6. Immediately pour the mixture through the strainer into the bowl nested in the ice bath. Mix in the brown sugar, then stir until cool. Chill thoroughly, preferably overnight.

7. Whisk in the vanilla, liquor (if using) and pumpkin puree. Press the mixture through a fine-mesh strainer, then freeze in your ice cream maker according to the manufacturer's instructions.


Lebovitz's variations: Stir in 1 to 1 1/2 cups white or milk chocolate chips, crushed caramel, chopped up Skor or Daim (toffee) bars, or chopped toasted pecans or walnuts.
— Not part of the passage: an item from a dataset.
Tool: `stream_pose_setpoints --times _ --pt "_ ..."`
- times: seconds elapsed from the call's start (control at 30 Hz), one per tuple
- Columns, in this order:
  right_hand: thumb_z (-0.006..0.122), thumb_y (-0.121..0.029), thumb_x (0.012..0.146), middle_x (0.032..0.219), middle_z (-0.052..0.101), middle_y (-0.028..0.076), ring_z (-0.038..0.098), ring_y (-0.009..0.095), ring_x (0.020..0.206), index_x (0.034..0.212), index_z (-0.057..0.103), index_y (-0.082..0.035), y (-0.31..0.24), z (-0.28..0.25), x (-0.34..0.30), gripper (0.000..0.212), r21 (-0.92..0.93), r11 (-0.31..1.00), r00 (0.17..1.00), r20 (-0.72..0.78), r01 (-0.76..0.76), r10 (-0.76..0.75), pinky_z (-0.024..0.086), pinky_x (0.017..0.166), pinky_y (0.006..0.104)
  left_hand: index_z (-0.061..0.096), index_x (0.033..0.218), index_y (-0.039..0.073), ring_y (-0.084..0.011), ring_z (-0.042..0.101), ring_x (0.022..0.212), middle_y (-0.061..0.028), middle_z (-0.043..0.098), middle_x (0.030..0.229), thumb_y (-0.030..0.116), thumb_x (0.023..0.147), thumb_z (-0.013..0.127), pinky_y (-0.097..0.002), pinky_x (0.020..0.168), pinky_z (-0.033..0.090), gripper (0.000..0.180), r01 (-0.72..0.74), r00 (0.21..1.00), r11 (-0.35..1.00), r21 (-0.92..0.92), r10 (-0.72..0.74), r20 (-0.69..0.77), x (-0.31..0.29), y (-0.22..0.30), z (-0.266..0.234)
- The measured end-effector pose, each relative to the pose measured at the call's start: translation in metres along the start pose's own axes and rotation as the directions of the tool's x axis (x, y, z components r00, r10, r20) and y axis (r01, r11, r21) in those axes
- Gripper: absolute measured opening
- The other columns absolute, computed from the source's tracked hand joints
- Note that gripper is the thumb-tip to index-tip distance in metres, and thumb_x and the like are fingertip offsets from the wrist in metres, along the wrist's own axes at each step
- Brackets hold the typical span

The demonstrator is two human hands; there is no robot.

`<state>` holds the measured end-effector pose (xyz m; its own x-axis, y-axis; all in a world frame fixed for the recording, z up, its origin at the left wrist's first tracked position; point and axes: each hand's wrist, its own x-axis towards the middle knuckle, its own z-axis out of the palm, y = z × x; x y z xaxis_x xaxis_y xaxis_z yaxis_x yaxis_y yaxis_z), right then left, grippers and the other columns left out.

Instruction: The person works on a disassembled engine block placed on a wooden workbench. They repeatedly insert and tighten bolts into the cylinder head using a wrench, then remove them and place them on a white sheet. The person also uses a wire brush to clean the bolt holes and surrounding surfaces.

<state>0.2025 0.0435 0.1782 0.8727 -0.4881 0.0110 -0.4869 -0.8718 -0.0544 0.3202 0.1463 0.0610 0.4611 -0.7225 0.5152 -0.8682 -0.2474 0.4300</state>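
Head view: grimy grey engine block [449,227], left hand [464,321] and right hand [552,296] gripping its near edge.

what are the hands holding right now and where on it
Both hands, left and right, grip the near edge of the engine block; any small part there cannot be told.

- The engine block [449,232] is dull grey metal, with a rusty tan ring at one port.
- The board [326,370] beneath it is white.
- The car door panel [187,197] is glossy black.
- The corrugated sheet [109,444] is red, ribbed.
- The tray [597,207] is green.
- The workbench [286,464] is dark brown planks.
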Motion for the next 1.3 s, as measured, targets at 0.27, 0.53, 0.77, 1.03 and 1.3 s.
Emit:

A bit of chopped candied ginger would be nice, too.

Leftover bits of crumbled gingersnaps or gingerbread, or even toasted bits of brown bread or gingerbread could also be folded in, or crumbled on top for serving, which was suggested in the book.


*To make pumpkin puree, use a sugar pie pumpkin. Cut the pumpkin in half, scoop out the seeds, lie face down on a foil lined baking sheet. Bake at 350 degrees until soft, which is about 45 minutes to an hour or more, depending on the size of the pumpkin. Allow the pumpkin to cool and scoop out the flesh or just peel away the skin and voila! Freeze whatever you don’t use for future use, make cupcakes or something similar—or add it to your holiday sweet potato dish.